I Giardini botanici di Singapore sono una delle più popolari attrazioni turistiche e sono stati premiati come patrimonio dell’UNESCO per la loro preziosa collezione di oltre 3.000 specie di orchidee. La prigione di Changi, una delle più temute mete del Paese, è nota per la sua disumanità e per la sua povera “collezione” di appartenenti alla specie umana. Nella seconda guerra mondiale, i giapponesi l’avevano riempita di prigionieri di guerra alleati. Dopo la liberazione, la prigione fu utilizzata dagli inglesi per detenere i prigionieri di guerra giapponesi e tedeschi. Oggi il carcere è destinato ai nemici della “guerra alla droga”, una guerra che a Singapore non sembra vedere mai la pace. La maggior parte delle 496 persone giustiziate nella città-stato dal 1991 sono state condannate per reati di droga. Impiccate nello stesso cortile dove negli anni ‘40 tre forche furono erette dai soldati britannici per le esecuzioni.
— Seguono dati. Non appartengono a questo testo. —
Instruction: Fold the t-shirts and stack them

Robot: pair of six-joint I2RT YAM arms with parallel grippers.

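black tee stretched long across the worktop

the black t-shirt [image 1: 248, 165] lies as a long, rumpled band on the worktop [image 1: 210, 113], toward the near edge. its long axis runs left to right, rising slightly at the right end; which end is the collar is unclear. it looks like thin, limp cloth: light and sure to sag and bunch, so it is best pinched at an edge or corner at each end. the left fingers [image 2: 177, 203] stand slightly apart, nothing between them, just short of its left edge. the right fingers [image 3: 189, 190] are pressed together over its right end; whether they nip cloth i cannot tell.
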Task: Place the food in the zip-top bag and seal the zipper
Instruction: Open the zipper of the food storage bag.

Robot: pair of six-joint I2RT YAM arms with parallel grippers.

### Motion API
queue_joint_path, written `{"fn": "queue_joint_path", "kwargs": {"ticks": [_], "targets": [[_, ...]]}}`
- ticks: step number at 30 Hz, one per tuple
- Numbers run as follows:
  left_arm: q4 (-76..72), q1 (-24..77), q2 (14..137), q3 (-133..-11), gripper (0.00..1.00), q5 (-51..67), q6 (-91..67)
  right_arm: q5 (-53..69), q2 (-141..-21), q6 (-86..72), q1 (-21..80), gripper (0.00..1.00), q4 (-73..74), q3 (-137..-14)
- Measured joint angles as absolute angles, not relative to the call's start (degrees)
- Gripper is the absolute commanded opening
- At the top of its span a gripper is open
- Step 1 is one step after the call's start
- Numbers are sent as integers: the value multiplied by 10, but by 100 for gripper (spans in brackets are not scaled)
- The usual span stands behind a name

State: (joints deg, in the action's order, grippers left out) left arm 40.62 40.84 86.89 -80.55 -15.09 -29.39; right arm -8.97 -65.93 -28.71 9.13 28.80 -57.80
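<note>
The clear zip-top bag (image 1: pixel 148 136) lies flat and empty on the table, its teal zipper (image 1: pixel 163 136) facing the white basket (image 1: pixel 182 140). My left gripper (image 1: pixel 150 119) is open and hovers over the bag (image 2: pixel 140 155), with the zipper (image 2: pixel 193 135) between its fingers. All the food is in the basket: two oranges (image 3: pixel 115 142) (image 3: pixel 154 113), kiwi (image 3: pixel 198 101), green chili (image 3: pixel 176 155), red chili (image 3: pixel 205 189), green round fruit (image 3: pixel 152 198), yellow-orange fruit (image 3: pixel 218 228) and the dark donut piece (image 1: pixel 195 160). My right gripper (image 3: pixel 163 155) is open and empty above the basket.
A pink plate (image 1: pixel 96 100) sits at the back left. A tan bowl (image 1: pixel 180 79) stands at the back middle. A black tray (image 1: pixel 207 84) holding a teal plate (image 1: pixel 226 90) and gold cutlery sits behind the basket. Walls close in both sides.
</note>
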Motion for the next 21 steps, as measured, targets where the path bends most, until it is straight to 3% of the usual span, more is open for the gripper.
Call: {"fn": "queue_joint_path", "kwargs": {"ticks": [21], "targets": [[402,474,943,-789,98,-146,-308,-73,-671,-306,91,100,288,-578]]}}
Attualmente, le persone detenute a Changi e destinate alla morte sono circa 60, un numero significativo per un paese così piccolo. Il braccio della morte è sempre sovraffollato e le esecuzioni sono pianificate non perché è giunto il momento della resa dei conti, ma semplicemente per fare spazio ai “nuovi giunti”. La loro vita è trattata come un problema amministrativo, di capienza regolamentare e di capienza massima tollerabile per la qualità della vita nel braccio della morte. Così, i condannati a morte vivono nel timore che arrivi il giorno degli avvisi di esecuzione. Sono notificati ai familiari tramite una lettera dal carcere e una telefonata giusto in tempo per fare le ultime visite e i preparativi del funerale. Prima di andare alla forca, nella prigione di Changi, si svolge anche una bizzarra sessione fotografica: i detenuti sono costretti a sedersi sorridenti davanti alla telecamera coi loro vestiti preferiti.
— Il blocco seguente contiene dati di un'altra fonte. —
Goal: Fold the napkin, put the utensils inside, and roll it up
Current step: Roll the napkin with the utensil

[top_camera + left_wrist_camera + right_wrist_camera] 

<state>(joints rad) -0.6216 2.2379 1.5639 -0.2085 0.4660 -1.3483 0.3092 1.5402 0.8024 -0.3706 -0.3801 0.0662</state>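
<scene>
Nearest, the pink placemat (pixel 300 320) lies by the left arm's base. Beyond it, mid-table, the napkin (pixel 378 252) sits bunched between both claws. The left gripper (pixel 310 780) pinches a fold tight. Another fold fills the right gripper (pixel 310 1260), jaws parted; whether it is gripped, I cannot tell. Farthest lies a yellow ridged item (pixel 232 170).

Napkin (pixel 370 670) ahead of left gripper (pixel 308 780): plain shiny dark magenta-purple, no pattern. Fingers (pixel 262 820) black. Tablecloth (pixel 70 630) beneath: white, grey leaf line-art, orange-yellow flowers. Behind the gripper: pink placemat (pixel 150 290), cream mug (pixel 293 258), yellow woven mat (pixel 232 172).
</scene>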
I giornali parlano della pena di morte solo quando le autorità rilasciano una dichiarazione, altrimenti fingono che la questione non esista. Spesso non riferiscono nemmeno quando è avvenuta un’esecuzione. Nessun partito politico è disposto a sollevare il tema in parlamento. Gli avvocati rischiano anche di essere accusati di abuso del processo giudiziario e di pagare ingenti spese processuali per la presentazione di ricorsi oltre il processo di primo grado e l’appello. Nel cuore della città-giardino patrimonio dell’umanità c’è un solo parco, Hong Lim Park, dove si possono tenere convegni pubblici non autorizzati. Ad aprile, due manifestazioni contro la pena di morte hanno attirato folle di centinaia di persone, tra attivisti abolizionisti e familiari dei condannati a morte. Un evento significativo in un Paese come Singapore dove lo slogan “legge e ordine” ispira la violenza di Stato. Sono state manifestazioni di speranza quelle tenute al parco di Hong Lim, ispirate da un’altra legge, da un altro ordine, votate alla sacra triade dei diritti umani universali – il diritto alla vita, alla libertà e alla sicurezza della persona – che sono il patrimonio dell’umanità più prezioso da tutelare.